The highlight of the costume contest, however, was "Xanadu". The costume was simple and funny but nothing to write home about. Roller skates, striped knee-high socks. Little shorts, a very 70's t-shirt and this big blond afro with headphones over them. He skated up onto the stage and around. It was cute. He was incredible. Hands down he was physically one of those men that makes me tingle inside. He had perfect legs (And I'm a BIG leg man) and fantastic arms. Later when he took his shirt off I nearly passed out. You truly don't see one of these physiques very often, other than in your fantasies. The best part was that he was a natural blond. Not a bleached freak but a very light golden dust over the chest kind of blond. Needless to say I was in total and complete support of one of the 7 deadly sins. John REALLY needed to be home. (Sorry Mom, but your son is gay and does notice men)

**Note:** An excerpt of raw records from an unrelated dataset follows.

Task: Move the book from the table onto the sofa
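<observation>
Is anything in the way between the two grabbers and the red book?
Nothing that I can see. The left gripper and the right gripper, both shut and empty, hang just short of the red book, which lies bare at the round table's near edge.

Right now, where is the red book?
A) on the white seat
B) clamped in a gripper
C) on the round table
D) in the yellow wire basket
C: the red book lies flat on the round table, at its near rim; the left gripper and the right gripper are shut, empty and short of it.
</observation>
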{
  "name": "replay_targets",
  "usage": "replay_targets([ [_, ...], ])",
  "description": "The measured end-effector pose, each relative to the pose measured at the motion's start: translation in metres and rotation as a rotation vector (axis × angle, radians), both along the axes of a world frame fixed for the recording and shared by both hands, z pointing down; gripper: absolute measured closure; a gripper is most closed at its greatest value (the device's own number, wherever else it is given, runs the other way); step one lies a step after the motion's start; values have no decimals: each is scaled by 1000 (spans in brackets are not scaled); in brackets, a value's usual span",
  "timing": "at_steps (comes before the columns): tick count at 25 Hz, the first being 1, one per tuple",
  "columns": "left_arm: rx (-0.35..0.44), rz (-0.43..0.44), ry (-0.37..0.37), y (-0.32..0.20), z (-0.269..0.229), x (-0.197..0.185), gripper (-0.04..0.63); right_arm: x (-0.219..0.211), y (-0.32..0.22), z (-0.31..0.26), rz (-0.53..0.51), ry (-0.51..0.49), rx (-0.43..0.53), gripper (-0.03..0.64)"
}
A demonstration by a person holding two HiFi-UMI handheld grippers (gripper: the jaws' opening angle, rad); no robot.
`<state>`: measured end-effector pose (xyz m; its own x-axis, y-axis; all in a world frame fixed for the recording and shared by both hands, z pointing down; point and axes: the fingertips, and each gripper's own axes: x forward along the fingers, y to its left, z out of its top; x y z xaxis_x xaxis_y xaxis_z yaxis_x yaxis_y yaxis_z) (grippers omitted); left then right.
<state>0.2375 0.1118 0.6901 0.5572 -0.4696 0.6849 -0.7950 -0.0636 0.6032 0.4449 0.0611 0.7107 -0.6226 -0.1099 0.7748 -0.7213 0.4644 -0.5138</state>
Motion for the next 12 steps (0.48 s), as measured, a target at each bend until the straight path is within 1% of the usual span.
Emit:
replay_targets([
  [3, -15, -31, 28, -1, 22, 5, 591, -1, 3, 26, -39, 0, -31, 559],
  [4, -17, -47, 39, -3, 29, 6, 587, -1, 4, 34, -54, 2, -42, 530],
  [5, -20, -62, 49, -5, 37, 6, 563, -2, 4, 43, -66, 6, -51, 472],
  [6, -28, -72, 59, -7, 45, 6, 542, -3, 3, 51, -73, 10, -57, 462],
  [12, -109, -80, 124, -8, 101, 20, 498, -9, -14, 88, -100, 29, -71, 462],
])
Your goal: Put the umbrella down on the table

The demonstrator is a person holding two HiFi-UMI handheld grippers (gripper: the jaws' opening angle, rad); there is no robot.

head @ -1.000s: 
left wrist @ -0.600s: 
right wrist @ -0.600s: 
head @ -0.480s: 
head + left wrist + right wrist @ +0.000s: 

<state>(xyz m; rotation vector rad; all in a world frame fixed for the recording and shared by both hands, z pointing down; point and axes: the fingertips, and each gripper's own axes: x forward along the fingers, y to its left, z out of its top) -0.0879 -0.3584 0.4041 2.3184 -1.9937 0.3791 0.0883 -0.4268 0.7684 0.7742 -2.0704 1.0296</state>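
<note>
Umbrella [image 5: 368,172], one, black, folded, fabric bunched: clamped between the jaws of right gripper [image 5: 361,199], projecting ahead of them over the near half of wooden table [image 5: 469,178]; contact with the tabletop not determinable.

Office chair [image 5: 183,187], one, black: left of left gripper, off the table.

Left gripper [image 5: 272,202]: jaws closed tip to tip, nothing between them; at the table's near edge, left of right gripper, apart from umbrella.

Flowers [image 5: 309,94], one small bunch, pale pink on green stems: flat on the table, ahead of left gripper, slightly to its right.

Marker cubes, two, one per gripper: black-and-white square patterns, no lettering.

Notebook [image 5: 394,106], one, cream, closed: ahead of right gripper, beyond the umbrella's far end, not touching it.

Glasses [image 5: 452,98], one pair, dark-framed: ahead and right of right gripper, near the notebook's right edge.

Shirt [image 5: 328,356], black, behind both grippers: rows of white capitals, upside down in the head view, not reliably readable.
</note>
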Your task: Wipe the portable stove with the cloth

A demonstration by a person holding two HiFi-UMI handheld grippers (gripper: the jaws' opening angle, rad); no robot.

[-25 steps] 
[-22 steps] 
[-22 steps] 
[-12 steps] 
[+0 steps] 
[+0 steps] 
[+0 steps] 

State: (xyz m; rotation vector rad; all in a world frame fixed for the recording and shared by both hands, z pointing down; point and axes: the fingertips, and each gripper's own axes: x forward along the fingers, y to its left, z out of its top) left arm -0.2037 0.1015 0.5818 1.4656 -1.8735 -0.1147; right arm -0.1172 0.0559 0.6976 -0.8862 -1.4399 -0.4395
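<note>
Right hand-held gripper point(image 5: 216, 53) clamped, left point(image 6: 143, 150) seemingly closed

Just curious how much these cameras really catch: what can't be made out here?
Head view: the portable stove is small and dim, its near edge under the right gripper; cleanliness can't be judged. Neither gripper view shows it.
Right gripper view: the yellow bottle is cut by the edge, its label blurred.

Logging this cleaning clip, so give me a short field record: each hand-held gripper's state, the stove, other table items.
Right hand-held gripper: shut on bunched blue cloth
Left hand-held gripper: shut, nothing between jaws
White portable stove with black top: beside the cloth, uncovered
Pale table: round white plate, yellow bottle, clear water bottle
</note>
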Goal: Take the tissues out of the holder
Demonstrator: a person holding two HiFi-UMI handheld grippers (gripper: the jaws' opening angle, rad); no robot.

After the contest it was pretty much business as usual. Dancing to music that has no beginning and no end. I used to love pre-techno industrial music and even the beginning of techno. Now I'm thoroughly sick of electronica and the fact that you can't tell where one song leaves off and the other starts.

I did get to see an old friend from UPS and talk to him for a while which was really nice. Sometime later we decided to leave and go eat at Denny's.

Thus I came to my Gay bar realizations:
1) Drama Queens, Bar-whores, Flitting Pansies, or just plain Faggots. No matter the name, I detest the general populace of a "Gay" bar. As with most groups, there are exceptions though few and far between.

2) I loathe that this group of people represents me. They are in no way indicative of who or what I am. Just because we eat at the same buffet doesn't mean we sit at the same table.

3) Half-naked men are NOT in costume. They are ready for sleazy sex in a back alley NOT a costume contest! Get a clue people!!!!!! That's' worse than the K-Mart 12.00 "Sexy Vampire King" package.

4) What happened to fun in these places? I remember when going to a "Gay" bar was about having a good time. Dancing, seeing your friends, laughing, those sorts of things. Now it's Who can I lay? Who's got drugs? Who's looking at me? Who's talking smack about me? If I wanted all this I'd A) Watch Hispanic Soap Operas or B) have stayed friends with Ash-Hole (See earlier entry about Ashley Holder)

5) I am an alien here. I thought perhaps there was a bridge of diplomacy between the two cultures. A bridge that I could straddle and enjoy both worlds. I think that bridge has a Fairy standing in the middle wearing a tu-tu with a lit stick of dynamite sticking out of his butt.

Where does one find a niche when they feel nicheless? Tab "A" doesn't always fit into slot "B".

Beyond all of this...not one damn ankle-gnarler rang our doorbell last night for candy. I carved a pumpkin. I bought groovy spider decorations and even put a red lightbulb in the porch light. Not one came. I boycott the little bastards next year. And if they come in 2004, they get a bible tract.